■ Work item ■
While copying the entries exactly, leave out each picture they contain.

Source records

- - -

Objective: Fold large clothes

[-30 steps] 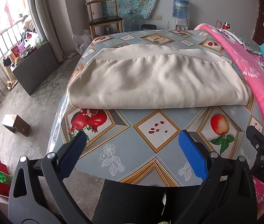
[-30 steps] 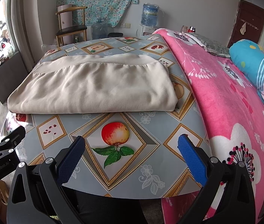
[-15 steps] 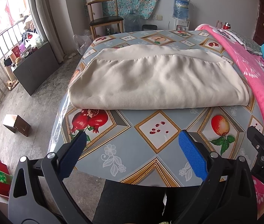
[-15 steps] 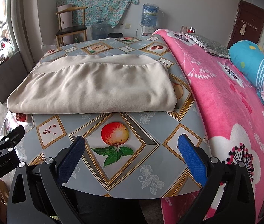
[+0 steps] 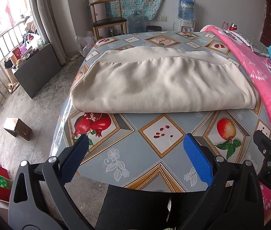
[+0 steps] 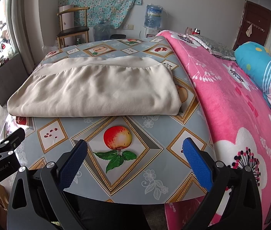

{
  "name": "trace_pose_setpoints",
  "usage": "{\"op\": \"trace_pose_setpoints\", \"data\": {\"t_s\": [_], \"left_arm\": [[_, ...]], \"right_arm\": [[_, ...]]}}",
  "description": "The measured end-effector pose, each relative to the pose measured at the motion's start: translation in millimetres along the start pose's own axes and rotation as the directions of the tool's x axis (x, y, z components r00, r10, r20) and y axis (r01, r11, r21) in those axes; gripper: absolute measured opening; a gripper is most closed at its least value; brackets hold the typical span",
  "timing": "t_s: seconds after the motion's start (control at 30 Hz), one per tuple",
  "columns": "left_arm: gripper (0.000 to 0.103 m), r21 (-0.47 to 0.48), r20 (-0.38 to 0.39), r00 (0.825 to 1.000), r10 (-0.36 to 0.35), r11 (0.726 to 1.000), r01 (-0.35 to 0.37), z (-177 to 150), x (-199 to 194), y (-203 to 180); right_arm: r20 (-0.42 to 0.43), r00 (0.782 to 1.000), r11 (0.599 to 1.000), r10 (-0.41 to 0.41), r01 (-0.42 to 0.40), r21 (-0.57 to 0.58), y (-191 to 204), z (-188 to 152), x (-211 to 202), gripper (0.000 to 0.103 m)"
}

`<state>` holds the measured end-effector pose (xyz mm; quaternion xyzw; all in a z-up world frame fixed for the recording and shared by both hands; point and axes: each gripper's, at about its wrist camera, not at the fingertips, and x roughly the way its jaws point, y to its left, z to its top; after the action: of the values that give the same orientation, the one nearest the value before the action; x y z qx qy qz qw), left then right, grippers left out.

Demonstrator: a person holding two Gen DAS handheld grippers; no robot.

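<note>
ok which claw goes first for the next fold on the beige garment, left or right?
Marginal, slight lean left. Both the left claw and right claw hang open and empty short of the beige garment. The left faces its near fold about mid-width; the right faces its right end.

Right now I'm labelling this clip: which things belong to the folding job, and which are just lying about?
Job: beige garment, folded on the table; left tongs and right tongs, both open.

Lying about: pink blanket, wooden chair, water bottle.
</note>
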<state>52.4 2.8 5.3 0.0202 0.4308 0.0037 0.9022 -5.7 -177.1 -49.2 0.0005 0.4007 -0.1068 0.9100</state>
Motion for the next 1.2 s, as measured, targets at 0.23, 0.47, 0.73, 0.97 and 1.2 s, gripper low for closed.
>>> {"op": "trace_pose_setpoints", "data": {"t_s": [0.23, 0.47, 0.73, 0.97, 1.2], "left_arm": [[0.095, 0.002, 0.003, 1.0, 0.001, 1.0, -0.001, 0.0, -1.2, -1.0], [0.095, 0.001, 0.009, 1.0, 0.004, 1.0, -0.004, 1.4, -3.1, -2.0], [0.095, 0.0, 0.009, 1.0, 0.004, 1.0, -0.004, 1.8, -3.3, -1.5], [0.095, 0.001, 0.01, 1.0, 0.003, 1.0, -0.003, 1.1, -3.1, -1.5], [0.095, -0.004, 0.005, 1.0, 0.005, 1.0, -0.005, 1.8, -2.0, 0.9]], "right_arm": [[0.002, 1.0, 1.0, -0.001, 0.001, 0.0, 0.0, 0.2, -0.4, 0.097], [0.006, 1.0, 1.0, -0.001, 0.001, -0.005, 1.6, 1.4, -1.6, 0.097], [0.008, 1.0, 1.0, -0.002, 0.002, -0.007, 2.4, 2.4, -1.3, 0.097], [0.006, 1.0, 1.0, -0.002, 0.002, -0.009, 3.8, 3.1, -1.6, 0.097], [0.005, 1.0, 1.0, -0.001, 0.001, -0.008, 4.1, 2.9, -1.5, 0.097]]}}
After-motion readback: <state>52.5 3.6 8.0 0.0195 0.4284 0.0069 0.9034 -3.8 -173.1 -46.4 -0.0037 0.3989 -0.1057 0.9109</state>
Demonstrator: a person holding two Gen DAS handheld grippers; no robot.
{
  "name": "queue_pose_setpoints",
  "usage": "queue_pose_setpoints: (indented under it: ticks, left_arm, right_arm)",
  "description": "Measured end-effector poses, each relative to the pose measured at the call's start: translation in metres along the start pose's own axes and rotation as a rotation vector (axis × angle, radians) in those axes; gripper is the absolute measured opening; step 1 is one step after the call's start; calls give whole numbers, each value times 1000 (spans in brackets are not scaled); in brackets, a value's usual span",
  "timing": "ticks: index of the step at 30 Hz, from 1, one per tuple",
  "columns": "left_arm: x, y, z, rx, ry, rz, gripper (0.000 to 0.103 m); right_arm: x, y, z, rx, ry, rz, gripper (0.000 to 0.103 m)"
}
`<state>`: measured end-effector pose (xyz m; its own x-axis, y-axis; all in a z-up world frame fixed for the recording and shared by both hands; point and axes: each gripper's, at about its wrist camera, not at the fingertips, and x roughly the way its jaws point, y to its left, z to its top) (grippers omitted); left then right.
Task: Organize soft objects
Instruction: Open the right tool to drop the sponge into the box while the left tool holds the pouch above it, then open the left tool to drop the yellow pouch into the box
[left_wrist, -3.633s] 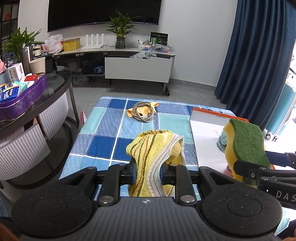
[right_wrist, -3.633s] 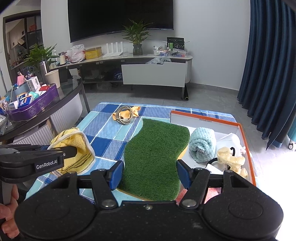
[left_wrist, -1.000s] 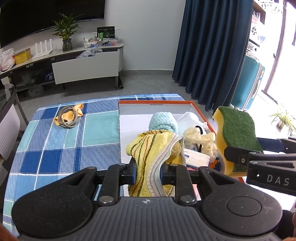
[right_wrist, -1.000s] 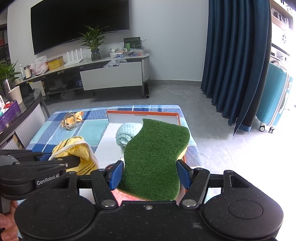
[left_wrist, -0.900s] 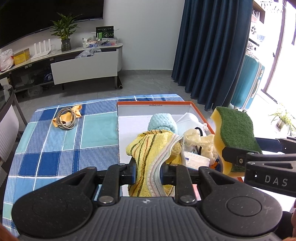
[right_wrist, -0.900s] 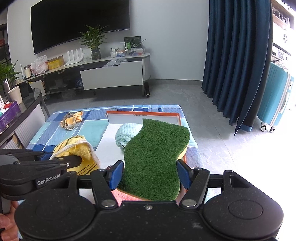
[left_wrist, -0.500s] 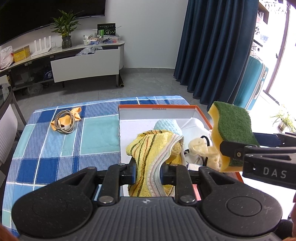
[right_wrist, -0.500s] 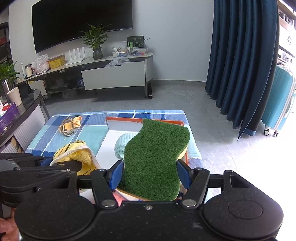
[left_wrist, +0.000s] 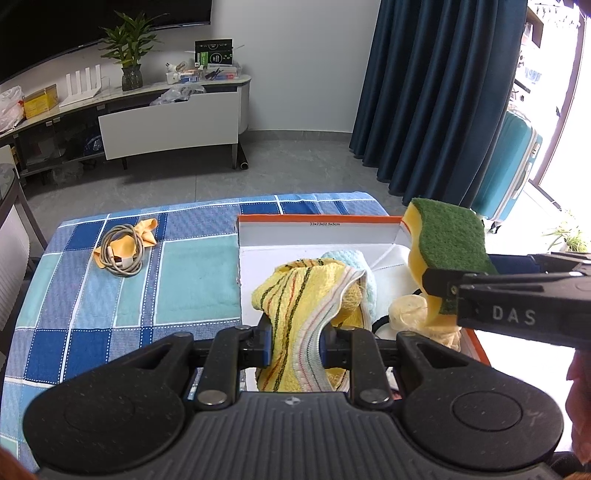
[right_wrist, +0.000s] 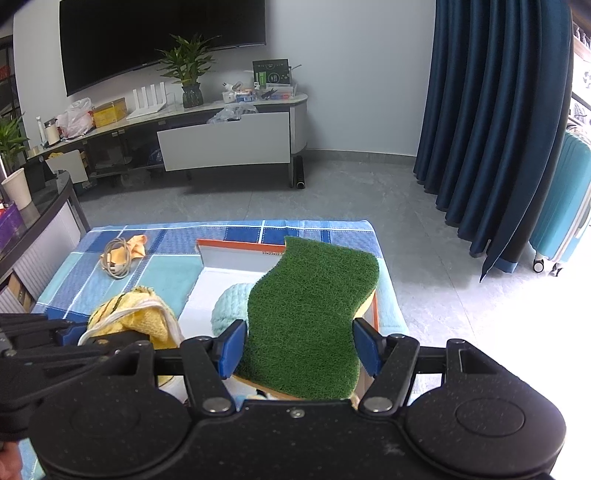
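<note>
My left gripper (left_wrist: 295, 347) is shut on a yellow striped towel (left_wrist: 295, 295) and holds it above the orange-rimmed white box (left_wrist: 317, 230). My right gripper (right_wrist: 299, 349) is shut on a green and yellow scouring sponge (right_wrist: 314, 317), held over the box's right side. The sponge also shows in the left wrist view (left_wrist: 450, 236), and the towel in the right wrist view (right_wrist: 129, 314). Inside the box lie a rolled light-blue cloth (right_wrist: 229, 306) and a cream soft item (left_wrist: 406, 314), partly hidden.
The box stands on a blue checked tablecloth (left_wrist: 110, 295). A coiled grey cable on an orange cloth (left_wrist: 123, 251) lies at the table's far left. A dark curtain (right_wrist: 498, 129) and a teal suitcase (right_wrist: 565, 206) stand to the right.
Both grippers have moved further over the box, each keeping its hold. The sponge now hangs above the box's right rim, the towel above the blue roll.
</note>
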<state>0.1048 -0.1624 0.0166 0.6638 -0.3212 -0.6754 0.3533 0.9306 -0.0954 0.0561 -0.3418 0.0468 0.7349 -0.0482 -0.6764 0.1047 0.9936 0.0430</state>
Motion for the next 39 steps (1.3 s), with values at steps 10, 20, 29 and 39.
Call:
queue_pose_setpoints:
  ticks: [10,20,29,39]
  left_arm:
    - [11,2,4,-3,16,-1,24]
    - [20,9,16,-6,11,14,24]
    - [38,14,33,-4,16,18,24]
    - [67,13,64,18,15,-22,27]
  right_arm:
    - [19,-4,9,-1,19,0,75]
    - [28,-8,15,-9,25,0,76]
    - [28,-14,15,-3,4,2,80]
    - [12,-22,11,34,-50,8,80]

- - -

■ Expected answer ■
Objective: Fold large clothes

[-30 steps] 
[-30 steps] 
[-15 steps] 
[-15 steps] 
[+0 steps] 
[+0 steps] 

{
  "name": "trace_pose_setpoints",
  "usage": "{\"op\": \"trace_pose_setpoints\", \"data\": {\"t_s\": [_], \"left_arm\": [[_, ...]], \"right_arm\": [[_, ...]]}}",
  "description": "The measured end-effector pose, each relative to the pose measured at the motion's start: translation in millimetres along the start pose's own axes and rotation as the directions of the tool's x axis (x, y, z components r00, r10, r20) and y axis (r01, r11, r21) in those axes; gripper: absolute measured opening; a gripper is most closed at its least value; brackets hold the typical span",
  "timing": "t_s: seconds after the motion's start (control at 30 Hz), one per tuple",
  "columns": "left_arm: gripper (0.000 to 0.103 m), r21 (-0.47 to 0.48), r20 (-0.38 to 0.39), r00 (0.825 to 1.000), r10 (-0.36 to 0.35), r11 (0.726 to 1.000), r01 (-0.35 to 0.37), z (-177 to 150), x (-199 to 194), y (-203 to 180); right_arm: r20 (-0.42 to 0.43), r00 (0.782 to 1.000), r11 (0.599 to 1.000), r10 (-0.41 to 0.41), r01 (-0.42 to 0.40), r21 (-0.57 to 0.58), y (-191 to 204), z (-188 to 152), x (-211 to 202), gripper (0.000 to 0.103 m)"
}

`<state>` holds the measured end-effector pose (xyz mm; quaternion xyzw; all in a z-up world frame fixed for the recording and shared by both hands; point and axes: each gripper's, at about its wrist camera, not at the fingertips, and x roughly the way its jaws point, y to its left, z to its top; after the action: of the values that give the same orientation, the one nearest the value before the action; x y z qx qy qz qw), left then right, grippers left out.

Demonstrator: a person holding two Gen DAS handheld grippers; no robot.

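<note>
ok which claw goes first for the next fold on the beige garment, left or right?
Marginal, slight lean left. Both the left claw and right claw hang open and empty short of the beige garment. The left faces its near fold about mid-width; the right faces its right end.

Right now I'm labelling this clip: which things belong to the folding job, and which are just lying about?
Job: beige garment, folded on the table; left tongs and right tongs, both open.

Lying about: pink blanket, wooden chair, water bottle.
</note>
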<state>52.4 2.8 5.3 0.0202 0.4308 0.0037 0.9022 -5.7 -177.1 -49.2 0.0005 0.4007 -0.1068 0.9100</state>
Motion for the next 1.2 s, as measured, targets at 0.23, 0.47, 0.73, 0.97 and 1.2 s, gripper low for closed.
>>> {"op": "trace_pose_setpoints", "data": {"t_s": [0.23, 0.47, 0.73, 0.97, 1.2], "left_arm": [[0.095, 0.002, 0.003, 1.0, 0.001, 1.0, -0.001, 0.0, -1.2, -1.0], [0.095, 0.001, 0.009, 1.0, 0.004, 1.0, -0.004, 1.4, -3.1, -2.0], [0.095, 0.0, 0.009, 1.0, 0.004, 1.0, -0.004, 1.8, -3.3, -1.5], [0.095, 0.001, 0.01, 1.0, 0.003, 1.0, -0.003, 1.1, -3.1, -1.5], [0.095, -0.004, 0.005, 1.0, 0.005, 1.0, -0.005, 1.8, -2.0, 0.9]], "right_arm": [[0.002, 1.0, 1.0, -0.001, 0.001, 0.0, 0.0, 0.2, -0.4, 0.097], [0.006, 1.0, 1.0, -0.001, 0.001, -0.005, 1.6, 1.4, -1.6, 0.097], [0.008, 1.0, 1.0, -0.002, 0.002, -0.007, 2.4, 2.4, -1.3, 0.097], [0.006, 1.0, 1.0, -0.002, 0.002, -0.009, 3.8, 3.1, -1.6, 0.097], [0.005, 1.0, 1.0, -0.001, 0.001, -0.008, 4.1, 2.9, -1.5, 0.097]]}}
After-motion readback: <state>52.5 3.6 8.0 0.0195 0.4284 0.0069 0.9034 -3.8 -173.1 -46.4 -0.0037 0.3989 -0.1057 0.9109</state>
Demonstrator: a person holding two Gen DAS handheld grippers; no robot.
{
  "name": "queue_pose_setpoints",
  "usage": "queue_pose_setpoints: (indented under it: ticks, left_arm, right_arm)",
  "description": "Measured end-effector poses, each relative to the pose measured at the call's start: translation in metres along the start pose's own axes and rotation as a rotation vector (axis × angle, radians) in those axes; gripper is the absolute measured opening; step 1 is one step after the call's start; calls give whole numbers, each value times 1000 (spans in brackets are not scaled); in brackets, a value's usual span",
  "timing": "ticks: index of the step at 30 Hz, from 1, one per tuple",
  "columns": "left_arm: x, y, z, rx, ry, rz, gripper (0.000 to 0.103 m); right_arm: x, y, z, rx, ry, rz, gripper (0.000 to 0.103 m)"
}
`<state>`: measured end-effector pose (xyz m; its own x-axis, y-axis; all in a z-up world frame fixed for the recording and shared by both hands; point and axes: each gripper's, at about its wrist camera, not at the fingertips, and x roughly the way its jaws point, y to its left, z to its top) (grippers omitted); left then right.
Task: Organize soft objects
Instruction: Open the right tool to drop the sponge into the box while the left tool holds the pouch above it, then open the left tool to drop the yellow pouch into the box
[left_wrist, -3.633s] 
[right_wrist, -3.633s] 
[left_wrist, -1.000s] 
[right_wrist, -1.000s] 
[left_wrist, -0.900s] 
[right_wrist, -0.900s] 
[left_wrist, -0.500s] 
[right_wrist, -0.500s] 
[left_wrist, +0.000s] 
[right_wrist, +0.000s] 
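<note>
My left gripper (left_wrist: 295, 347) is shut on a yellow striped towel (left_wrist: 295, 295) and holds it above the orange-rimmed white box (left_wrist: 317, 230). My right gripper (right_wrist: 299, 349) is shut on a green and yellow scouring sponge (right_wrist: 314, 317), held over the box's right side. The sponge also shows in the left wrist view (left_wrist: 450, 236), and the towel in the right wrist view (right_wrist: 129, 314). Inside the box lie a rolled light-blue cloth (right_wrist: 229, 306) and a cream soft item (left_wrist: 406, 314), partly hidden.
The box stands on a blue checked tablecloth (left_wrist: 110, 295). A coiled grey cable on an orange cloth (left_wrist: 123, 251) lies at the table's far left. A dark curtain (right_wrist: 498, 129) and a teal suitcase (right_wrist: 565, 206) stand to the right.
Both grippers have moved further over the box, each keeping its hold. The sponge now hangs above the box's right rim, the towel above the blue roll.
</note>
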<state>0.1048 -0.1624 0.0166 0.6638 -0.3212 -0.6754 0.3533 0.9306 -0.0954 0.0561 -0.3418 0.0468 0.7349 -0.0482 -0.6764 0.1047 0.9936 0.0430</state>
Motion for the next 39 steps (1.3 s), with values at steps 10, 20, 29 and 39.
Call:
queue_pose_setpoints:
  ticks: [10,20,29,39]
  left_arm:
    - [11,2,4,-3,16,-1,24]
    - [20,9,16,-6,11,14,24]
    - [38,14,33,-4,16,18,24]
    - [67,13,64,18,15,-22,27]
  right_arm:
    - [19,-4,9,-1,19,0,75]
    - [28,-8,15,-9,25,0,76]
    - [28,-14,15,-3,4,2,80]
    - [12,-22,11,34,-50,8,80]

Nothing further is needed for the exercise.